## Exercise description
Each line below must be printed again exactly.
**** Supplied material ****
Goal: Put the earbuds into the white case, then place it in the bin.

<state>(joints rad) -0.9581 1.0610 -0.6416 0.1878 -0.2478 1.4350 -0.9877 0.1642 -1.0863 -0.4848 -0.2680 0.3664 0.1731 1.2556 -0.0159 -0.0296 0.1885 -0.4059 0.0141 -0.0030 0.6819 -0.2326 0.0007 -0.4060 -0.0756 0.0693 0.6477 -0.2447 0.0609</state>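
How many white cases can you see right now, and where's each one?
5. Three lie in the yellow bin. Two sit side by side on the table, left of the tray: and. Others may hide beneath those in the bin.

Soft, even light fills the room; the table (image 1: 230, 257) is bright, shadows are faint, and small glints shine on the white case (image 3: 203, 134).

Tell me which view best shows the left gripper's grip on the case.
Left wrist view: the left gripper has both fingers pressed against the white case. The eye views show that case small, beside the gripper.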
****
## Exercise response
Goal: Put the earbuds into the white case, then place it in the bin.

<state>(joints rad) -0.9581 1.0610 -0.6416 0.1878 -0.2478 1.4350 -0.9877 0.1642 -1.0863 -0.4848 -0.2680 0.3664 0.1731 1.2556 -0.0159 -0.0296 0.1885 -0.4059 0.0141 -0.0030 0.6819 -0.2326 0.0007 -0.4060 -0.0756 0.0693 0.6477 -0.2447 0.0609</state>
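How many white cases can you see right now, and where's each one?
5. Three lie in the yellow bin. Two sit side by side on the table, left of the tray: and. Others may hide beneath those in the bin.

Soft, even light fills the room; the table (image 1: 230, 257) is bright, shadows are faint, and small glints shine on the white case (image 3: 203, 134).

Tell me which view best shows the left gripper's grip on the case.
Left wrist view: the left gripper has both fingers pressed against the white case. The eye views show that case small, beside the gripper.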

The work on this exercise is now complete.